Try it:
Could you transcribe all of the data word for word?

================

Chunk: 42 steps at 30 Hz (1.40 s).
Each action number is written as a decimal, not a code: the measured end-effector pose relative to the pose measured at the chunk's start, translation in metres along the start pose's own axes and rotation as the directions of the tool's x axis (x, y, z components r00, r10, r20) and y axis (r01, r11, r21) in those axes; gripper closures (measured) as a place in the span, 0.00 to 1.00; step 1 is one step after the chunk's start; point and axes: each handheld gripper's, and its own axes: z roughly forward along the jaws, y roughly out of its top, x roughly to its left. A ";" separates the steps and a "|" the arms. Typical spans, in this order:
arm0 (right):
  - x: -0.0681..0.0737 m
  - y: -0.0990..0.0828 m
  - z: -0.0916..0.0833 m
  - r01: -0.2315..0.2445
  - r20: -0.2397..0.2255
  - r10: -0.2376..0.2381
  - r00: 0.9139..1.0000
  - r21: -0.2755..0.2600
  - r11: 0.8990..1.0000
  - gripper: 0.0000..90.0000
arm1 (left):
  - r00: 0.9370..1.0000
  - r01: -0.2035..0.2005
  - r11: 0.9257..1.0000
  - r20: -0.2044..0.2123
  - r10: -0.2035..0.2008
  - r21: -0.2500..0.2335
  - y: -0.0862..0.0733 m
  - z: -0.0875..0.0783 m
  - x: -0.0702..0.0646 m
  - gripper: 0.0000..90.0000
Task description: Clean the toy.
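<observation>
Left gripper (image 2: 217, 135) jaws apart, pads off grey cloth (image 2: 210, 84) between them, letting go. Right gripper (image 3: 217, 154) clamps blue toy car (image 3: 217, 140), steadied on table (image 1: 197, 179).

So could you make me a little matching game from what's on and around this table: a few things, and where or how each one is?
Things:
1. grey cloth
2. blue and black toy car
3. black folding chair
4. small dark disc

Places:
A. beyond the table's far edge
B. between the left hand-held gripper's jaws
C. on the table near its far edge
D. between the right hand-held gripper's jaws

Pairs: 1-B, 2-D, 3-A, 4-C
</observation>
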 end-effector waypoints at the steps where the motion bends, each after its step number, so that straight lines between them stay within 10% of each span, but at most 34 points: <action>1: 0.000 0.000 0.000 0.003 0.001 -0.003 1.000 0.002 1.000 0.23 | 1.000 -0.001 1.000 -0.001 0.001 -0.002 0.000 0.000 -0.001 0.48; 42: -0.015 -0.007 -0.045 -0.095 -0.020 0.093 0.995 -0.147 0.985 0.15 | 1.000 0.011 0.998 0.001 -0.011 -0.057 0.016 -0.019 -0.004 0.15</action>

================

Worked solution:
Chunk: 42 steps at 30 Hz (1.40 s).
Each action number is written as a decimal, not a code: the measured end-effector pose relative to the pose measured at the chunk's start, translation in metres along the start pose's own axes and rotation as the directions of the tool's x axis (x, y, z components r00, r10, r20) and y axis (r01, r11, r21) in those axes; gripper closures (measured) as a place in the span, 0.00 to 1.00; step 1 is one step after the chunk's start; point and axes: each handheld gripper's, and its own axes: z roughly forward along the jaws, y roughly out of its top, x roughly to its left. A ";" separates the steps and a "|" the arms. Typical spans, in this order:
arm0 (right):
  - x: -0.0681..0.0737 m
  - y: -0.0990..0.0828 m
  - z: -0.0916..0.0833 m
  - r01: -0.2315..0.2445
  - r20: -0.2397..0.2255
  - r10: -0.2376..0.2381
  - r00: 0.9139..1.0000
  - r21: -0.2755..0.2600
  - r11: 0.8990..1.0000
  - gripper: 0.0000..90.0000
arm1 (left):
  - r00: 0.9370..1.0000
  - r01: -0.2035..0.2005
  - r11: 0.9257..1.0000
  - r20: -0.2044..0.2123
  - r10: -0.2035..0.2008
  - r21: -0.2500..0.2335
  - y: -0.0862..0.0733 m
  - z: -0.0875..0.0783 m
  - x: -0.0702..0.0646 m
  - gripper: 0.0000..90.0000
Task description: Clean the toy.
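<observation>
Left gripper (image 2: 217, 135) jaws apart, pads off grey cloth (image 2: 210, 84) between them, letting go. Right gripper (image 3: 217, 154) clamps blue toy car (image 3: 217, 140), steadied on table (image 1: 197, 179).

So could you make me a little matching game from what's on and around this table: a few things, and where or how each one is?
Things:
1. grey cloth
2. blue and black toy car
3. black folding chair
4. small dark disc

Places:
A. beyond the table's far edge
B. between the left hand-held gripper's jaws
C. on the table near its far edge
D. between the right hand-held gripper's jaws

Pairs: 1-B, 2-D, 3-A, 4-C
</observation>
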 end-effector waypoints at the steps where the motion bends, each after its step number, so that straight lines between them stay within 10% of each span, but at most 34 points: <action>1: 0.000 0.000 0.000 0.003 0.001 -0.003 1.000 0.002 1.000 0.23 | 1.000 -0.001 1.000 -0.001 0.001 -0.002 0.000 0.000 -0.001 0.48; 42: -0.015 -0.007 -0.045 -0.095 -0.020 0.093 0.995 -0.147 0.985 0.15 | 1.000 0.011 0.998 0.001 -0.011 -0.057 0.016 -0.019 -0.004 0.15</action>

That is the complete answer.